» **Your objective**: Whenever a line in the data holds the string "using", pull that line out.

» **Raw data**:

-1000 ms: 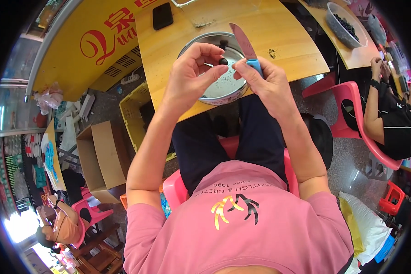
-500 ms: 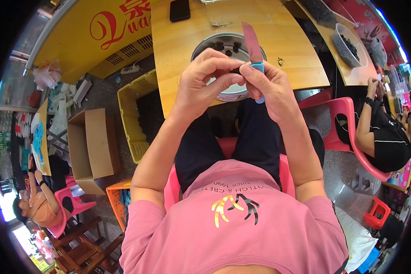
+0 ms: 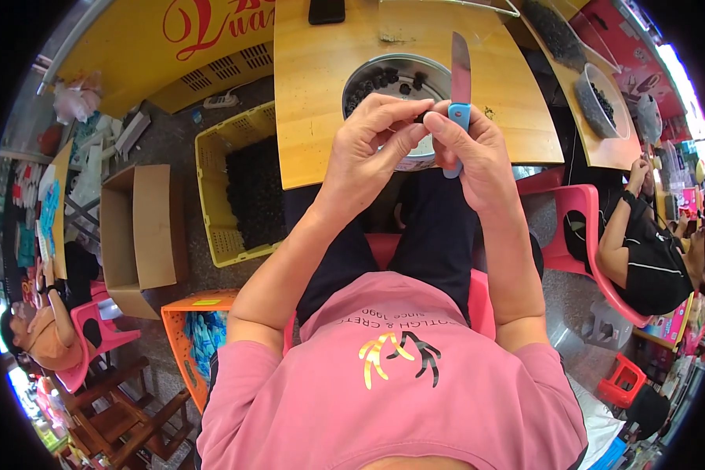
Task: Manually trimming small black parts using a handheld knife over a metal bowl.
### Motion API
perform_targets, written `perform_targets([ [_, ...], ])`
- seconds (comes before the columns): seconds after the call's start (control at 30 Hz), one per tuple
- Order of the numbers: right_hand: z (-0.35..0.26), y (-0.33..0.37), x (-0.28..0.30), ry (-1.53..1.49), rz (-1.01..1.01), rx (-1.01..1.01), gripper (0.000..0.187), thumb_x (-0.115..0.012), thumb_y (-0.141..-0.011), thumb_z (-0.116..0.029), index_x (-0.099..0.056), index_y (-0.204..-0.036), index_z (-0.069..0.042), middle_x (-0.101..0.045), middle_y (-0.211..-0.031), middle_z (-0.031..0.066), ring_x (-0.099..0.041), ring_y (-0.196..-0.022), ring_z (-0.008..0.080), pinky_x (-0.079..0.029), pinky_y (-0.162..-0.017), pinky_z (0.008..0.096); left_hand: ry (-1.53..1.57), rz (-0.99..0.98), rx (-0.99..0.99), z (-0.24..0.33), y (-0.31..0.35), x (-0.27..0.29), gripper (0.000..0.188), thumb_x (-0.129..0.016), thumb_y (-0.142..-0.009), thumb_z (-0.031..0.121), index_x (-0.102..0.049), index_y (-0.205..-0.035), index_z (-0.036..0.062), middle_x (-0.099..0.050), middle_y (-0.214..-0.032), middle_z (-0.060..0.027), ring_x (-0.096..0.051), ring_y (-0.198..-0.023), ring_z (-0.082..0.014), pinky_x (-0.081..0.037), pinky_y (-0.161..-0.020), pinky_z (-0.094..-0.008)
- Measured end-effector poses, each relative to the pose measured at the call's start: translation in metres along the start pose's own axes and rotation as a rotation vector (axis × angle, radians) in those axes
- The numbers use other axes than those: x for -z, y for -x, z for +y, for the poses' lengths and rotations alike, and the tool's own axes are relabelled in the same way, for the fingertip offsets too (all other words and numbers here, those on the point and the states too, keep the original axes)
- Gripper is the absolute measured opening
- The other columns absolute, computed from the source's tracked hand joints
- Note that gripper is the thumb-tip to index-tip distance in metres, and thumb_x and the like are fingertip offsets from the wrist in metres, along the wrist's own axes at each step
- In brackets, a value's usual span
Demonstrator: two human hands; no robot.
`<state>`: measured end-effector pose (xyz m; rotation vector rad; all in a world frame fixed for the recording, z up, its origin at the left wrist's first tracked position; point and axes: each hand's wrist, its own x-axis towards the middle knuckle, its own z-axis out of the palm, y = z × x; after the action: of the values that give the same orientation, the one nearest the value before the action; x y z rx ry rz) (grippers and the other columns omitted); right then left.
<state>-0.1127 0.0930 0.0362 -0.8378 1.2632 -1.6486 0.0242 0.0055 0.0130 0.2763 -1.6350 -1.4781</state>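
A knife (image 3: 461,70) with a blue handle is gripped in my right hand (image 3: 478,149), its blade pointing up and away from me. Thumb and fingertips of my left hand (image 3: 368,149) pinch a small dark piece (image 3: 421,117), partly hidden between the two hands; its kind cannot be made out. My right thumb lies against the same piece. Beneath and beyond the hands, a round metal bowl (image 3: 358,77) stands on the wooden table and holds several small dark lumps (image 3: 385,77).
Left of the wooden table (image 3: 305,117) stands a yellow crate (image 3: 211,200) full of dark pieces, with a cardboard box (image 3: 155,227) beside it. An orange crate (image 3: 176,337) is near my left elbow. A person sits on a pink chair (image 3: 591,243) at right; another person sits far left.
The whole view has shifted slightly. Both hands appear further right, still together, and the knife blade now stands more upright. More of the metal bowl's contents shows.
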Motion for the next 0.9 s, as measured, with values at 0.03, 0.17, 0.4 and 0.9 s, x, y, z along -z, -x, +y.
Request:
perform_targets([
  [0.03,0.0007,0.0001,0.0023,0.005,-0.004,-0.004,0.018,-0.07,-0.089,-0.019,-0.065,-0.099,-0.005,-0.055,-0.068,-0.0046,-0.045,-0.054,0.0026,-0.035,-0.049,0.0188,0.064,-0.004,0.052,-0.0003,0.001,0.0006,0.026,-0.065,-0.088,-0.002,-0.066,-0.113,0.002,-0.058,-0.105,-0.0052,-0.061,-0.094,-0.0118,-0.051,-0.079,-0.0231],
  [0.17,0.001,-0.0002,0.0062,-0.062,-0.079,-0.063,0.016,-0.069,-0.089,-0.017,-0.065,-0.099,-0.006,-0.057,-0.07,-0.0039,-0.046,-0.054,0.0028,-0.037,-0.049,0.0192,0.236,0.042,0.184,-0.0011,0.0054,-0.001,0.022,-0.063,-0.089,-0.002,-0.065,-0.111,-0.0017,-0.06,-0.107,-0.0055,-0.063,-0.095,-0.012,-0.052,-0.077,-0.0226],
  [0.4,0.0029,-0.0009,0.0033,-0.042,-0.027,-0.041,0.014,-0.065,-0.092,-0.018,-0.066,-0.097,-0.005,-0.058,-0.07,-0.0036,-0.045,-0.054,0.0024,-0.037,-0.05,0.0193,0.209,0.073,0.225,0.0009,0.0075,-0.0007,0.02,-0.065,-0.089,0.0,-0.065,-0.108,-0.0032,-0.066,-0.099,-0.0064,-0.064,-0.082,-0.0098,-0.053,-0.068,-0.0212],
  [0.9,0.0075,0.004,0.0029,0.539,0.055,0.41,0.021,-0.065,-0.093,-0.017,-0.064,-0.1,0.003,-0.062,-0.081,0.0024,-0.056,-0.072,0.0086,-0.045,-0.061,0.0241,0.338,0.09,0.355,-0.0061,0.0078,0.0036,0.019,-0.071,-0.087,0.009,-0.066,-0.102,-0.0011,-0.068,-0.089,-0.0044,-0.06,-0.071,-0.0065,-0.05,-0.064,-0.0203],
])
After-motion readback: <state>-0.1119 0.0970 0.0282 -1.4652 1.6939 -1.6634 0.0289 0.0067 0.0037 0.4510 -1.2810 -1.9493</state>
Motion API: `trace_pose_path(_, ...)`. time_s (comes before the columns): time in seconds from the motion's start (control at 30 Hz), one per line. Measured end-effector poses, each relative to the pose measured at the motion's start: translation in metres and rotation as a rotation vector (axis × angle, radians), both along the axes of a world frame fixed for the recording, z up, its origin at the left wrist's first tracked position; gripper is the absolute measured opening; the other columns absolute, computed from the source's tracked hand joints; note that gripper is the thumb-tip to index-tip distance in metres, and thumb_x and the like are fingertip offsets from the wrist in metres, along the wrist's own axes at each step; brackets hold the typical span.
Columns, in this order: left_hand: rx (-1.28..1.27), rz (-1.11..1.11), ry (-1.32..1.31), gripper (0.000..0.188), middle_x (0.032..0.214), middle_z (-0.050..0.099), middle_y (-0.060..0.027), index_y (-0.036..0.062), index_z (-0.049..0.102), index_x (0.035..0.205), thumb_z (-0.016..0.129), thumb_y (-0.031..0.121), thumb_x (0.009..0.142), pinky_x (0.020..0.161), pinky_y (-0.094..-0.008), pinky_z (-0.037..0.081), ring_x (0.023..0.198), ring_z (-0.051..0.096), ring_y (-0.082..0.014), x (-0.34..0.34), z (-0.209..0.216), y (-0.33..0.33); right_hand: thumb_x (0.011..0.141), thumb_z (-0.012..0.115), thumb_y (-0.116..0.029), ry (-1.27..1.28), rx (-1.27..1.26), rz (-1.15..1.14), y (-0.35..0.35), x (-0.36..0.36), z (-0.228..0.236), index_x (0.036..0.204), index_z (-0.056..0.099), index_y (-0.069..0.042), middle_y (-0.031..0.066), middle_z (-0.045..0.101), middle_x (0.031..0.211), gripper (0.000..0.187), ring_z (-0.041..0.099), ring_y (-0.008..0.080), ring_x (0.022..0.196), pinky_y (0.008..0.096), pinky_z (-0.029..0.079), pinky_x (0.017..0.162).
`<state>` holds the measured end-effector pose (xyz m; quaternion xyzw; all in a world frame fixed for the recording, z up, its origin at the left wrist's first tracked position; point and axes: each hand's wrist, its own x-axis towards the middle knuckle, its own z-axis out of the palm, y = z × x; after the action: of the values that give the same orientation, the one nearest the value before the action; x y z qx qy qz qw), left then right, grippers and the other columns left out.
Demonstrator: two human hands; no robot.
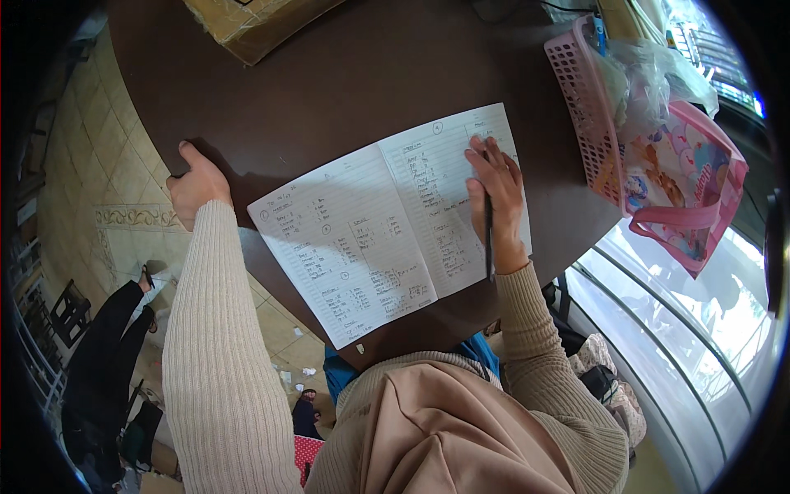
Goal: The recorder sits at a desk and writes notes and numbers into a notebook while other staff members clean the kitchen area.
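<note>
An open lined notebook (pixel 374 239) lies slightly turned on the dark brown table (pixel 354 90), with handwritten lists on both pages. Over its right page rests my right hand (pixel 504 193), fingers bent near the upper part of the writing. A slim black pen (pixel 489 239) is held in that hand and points down toward my body. At the table's left edge is my left hand (pixel 200 183), apart from the notebook. Its thumb lies on the top while the fingers curl over the edge, partly hidden.
A taped cardboard box (pixel 251 29) sits at the far left of the table. On the right stand a pink perforated basket (pixel 580 111) with plastic bags and a pink patterned bag (pixel 683 181). Another person's dark-trousered legs (pixel 103 354) show at lower left, above the tiled floor.
</note>
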<state>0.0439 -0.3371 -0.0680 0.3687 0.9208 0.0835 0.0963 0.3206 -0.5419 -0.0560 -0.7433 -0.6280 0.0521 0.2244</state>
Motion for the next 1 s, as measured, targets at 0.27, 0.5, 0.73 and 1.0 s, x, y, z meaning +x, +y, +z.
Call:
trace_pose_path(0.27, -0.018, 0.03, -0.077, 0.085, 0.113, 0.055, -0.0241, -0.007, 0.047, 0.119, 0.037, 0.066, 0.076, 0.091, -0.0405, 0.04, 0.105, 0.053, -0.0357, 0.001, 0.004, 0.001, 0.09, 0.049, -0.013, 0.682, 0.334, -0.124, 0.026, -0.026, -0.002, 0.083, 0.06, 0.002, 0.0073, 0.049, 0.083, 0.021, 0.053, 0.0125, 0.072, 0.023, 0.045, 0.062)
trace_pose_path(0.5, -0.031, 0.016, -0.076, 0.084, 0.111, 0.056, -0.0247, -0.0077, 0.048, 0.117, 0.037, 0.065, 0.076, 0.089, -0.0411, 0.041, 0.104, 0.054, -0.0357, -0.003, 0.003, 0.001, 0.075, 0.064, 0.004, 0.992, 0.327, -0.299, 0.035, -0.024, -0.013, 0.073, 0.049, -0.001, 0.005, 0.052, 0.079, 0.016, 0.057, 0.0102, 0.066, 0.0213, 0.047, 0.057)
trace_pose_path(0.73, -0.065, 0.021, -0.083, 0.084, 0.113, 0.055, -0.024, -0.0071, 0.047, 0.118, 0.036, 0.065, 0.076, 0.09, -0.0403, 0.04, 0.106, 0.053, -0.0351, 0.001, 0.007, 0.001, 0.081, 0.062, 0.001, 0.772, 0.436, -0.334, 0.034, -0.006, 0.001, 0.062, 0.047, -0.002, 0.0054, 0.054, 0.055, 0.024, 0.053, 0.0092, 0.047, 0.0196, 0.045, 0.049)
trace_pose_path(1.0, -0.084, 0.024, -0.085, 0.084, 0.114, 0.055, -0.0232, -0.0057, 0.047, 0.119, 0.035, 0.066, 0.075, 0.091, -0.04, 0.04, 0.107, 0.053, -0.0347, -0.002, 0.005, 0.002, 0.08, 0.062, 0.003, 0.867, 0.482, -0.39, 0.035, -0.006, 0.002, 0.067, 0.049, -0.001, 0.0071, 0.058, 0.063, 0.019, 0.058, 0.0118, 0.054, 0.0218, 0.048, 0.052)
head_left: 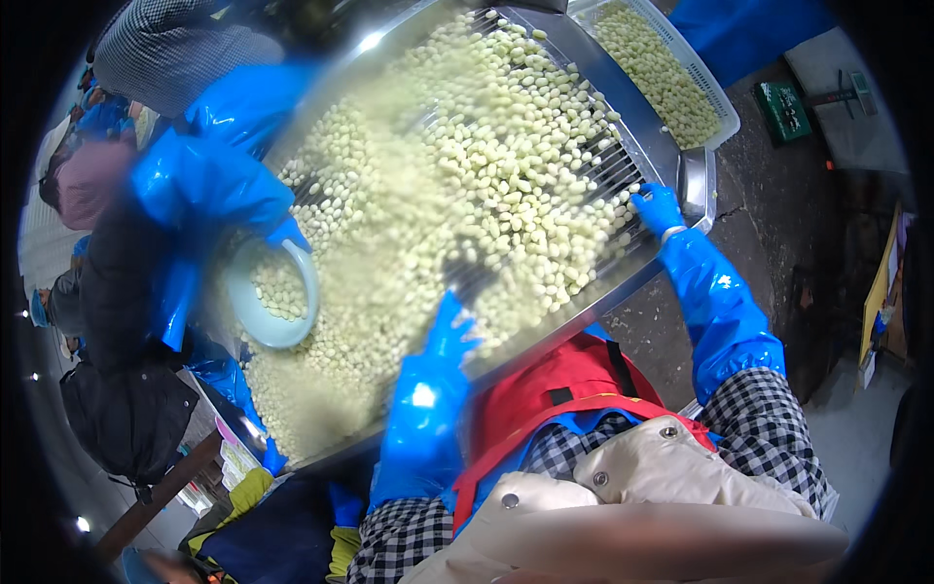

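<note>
Many small, smooth, pale green oval pieces (506, 161), like peeled nuts or beans, cover a slatted metal sorting table (615, 164). My left hand (449, 331), in a blue glove, reaches over the near side of the pile with its fingers spread; nothing shows in it. At the table's right edge is my right hand (660, 207), also gloved in blue. Its fingers are bent and drawn together at a pale oval piece beside the slats. Blur over the middle of the picture softens much of the pile.
Across at the left, a co-worker's blue sleeve (209, 190) leads to a gloved hand at a pale round bowl (309, 292) with pieces inside. A white basket (725, 107) of pieces stands beyond the far right corner. A green box (781, 112) lies farther right. More people are at the left.
</note>
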Tool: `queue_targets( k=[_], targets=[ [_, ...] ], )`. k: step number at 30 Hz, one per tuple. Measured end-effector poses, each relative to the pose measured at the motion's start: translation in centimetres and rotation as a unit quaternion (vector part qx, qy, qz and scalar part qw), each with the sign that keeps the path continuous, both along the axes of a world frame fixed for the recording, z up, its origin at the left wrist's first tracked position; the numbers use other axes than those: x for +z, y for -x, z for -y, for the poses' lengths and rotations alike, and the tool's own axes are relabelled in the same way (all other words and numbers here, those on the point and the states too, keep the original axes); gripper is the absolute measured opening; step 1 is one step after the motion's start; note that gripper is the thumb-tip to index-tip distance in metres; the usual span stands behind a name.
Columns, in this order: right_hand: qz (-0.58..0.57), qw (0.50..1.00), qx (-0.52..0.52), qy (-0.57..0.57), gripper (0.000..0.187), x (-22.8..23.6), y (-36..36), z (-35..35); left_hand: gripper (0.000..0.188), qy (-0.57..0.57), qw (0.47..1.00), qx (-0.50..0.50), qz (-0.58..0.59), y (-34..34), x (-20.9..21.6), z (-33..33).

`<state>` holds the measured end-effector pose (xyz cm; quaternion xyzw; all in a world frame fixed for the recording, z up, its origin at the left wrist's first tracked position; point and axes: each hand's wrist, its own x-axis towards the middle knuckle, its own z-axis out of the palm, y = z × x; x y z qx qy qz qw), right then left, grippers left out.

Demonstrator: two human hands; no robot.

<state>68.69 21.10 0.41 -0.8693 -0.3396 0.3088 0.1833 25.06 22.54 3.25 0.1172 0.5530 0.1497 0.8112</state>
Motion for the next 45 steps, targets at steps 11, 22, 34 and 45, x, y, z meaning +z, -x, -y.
queue_targets(
  k=[11, 22, 34, 45],
  targets=[
    [-0.292, 0.953, 0.060, -0.051, 0.074, 3.3, 19.9, -3.8, 0.049, 0.019, 0.985, 0.103, 0.139, -10.1, -5.1, -1.9],
    [-0.063, 0.996, 0.020, 0.059, 0.035, -1.2, 7.5, 2.7, 0.066, 0.011, 0.998, -0.028, 0.059, 3.4, -2.8, 4.7],
    [0.185, 0.806, 0.554, -0.098, 0.046, 2.1, 17.5, -7.5, 0.044, -0.242, 0.966, -0.014, -0.086, -3.7, -3.4, 3.3],
    [0.305, 0.853, 0.413, -0.093, 0.059, 0.5, 2.7, -16.1, 0.039, -0.366, 0.871, 0.003, -0.327, -9.4, -5.3, 0.3]
  ],
)
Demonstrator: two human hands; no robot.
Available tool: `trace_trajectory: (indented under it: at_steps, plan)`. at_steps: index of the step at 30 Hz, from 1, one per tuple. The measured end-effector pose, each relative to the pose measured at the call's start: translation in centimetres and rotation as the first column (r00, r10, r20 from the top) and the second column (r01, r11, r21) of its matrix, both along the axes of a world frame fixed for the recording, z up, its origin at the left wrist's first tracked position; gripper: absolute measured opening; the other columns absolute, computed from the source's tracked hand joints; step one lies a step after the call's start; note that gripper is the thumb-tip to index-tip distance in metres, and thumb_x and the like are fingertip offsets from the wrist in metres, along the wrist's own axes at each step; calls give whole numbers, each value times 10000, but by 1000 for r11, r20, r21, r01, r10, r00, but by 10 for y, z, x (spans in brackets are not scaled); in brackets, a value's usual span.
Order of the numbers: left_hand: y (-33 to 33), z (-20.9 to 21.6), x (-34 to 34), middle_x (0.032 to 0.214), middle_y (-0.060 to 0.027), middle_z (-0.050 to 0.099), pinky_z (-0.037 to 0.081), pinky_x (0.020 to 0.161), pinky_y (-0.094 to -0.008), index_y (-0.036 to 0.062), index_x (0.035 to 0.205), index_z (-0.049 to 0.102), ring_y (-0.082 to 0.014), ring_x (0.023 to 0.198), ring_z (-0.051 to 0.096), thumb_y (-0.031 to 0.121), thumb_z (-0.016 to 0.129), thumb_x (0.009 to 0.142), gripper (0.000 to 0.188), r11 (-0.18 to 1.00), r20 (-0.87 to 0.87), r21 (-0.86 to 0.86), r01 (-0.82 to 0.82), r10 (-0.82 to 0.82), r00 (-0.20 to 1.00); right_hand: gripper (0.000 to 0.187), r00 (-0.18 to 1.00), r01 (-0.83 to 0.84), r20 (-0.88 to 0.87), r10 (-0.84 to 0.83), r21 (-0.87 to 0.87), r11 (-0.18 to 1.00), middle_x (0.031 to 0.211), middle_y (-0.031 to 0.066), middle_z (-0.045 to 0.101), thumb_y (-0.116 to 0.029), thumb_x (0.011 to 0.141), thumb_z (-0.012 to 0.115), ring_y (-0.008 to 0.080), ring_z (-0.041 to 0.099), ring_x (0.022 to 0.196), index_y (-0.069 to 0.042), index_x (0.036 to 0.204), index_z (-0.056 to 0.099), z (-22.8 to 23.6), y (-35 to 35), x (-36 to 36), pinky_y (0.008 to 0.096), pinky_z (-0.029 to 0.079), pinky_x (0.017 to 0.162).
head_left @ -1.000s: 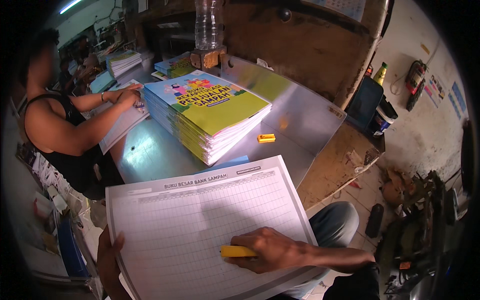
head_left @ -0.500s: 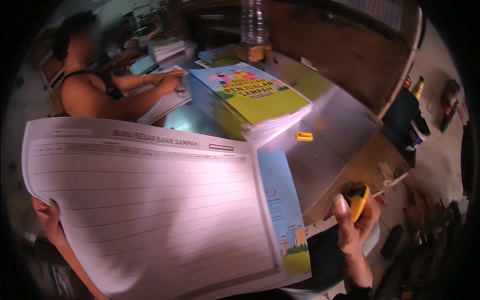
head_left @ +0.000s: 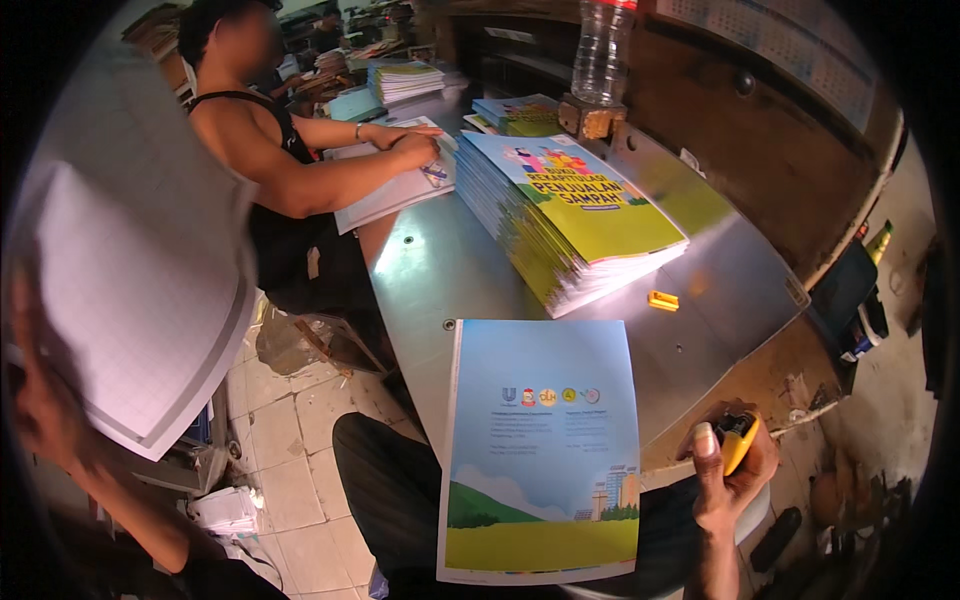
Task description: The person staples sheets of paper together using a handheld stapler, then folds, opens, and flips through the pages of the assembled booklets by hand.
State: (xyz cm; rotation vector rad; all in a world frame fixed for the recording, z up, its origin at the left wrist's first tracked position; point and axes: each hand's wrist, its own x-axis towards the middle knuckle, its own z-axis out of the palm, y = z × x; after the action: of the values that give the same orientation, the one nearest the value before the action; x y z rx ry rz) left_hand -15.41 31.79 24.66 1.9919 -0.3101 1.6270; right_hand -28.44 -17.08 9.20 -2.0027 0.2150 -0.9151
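Left hand gripping lifted stack of ruled sheets, swinging it aside. Right hand closed around yellow cutter. Blue-and-green cover lying exposed on metal table; likely calling for trimming or alignment.

Two people, one metal table, and booklets by the stack.

Counted: two hands of the camera wearer, the left hand lifting one sheaf of ruled white pages, the right hand closed around one yellow tool; one blue-and-green cover sheet lying alone at the table edge; one tall stack of yellow-green booklets in the middle, with two smaller stacks farther back; one small yellow-orange piece loose on the metal; one clear plastic bottle standing on one wooden block; one co-worker with both hands on one white pile.
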Motion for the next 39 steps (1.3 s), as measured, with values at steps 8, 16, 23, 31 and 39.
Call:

» **Problem solution**:
Task: Manually trimming small black parts using a handheld knife over a metal bowl.
Task description: The person staples sheets of paper together using a handheld stapler, then folds, opens, and flips through the pages of the assembled booklets by hand.

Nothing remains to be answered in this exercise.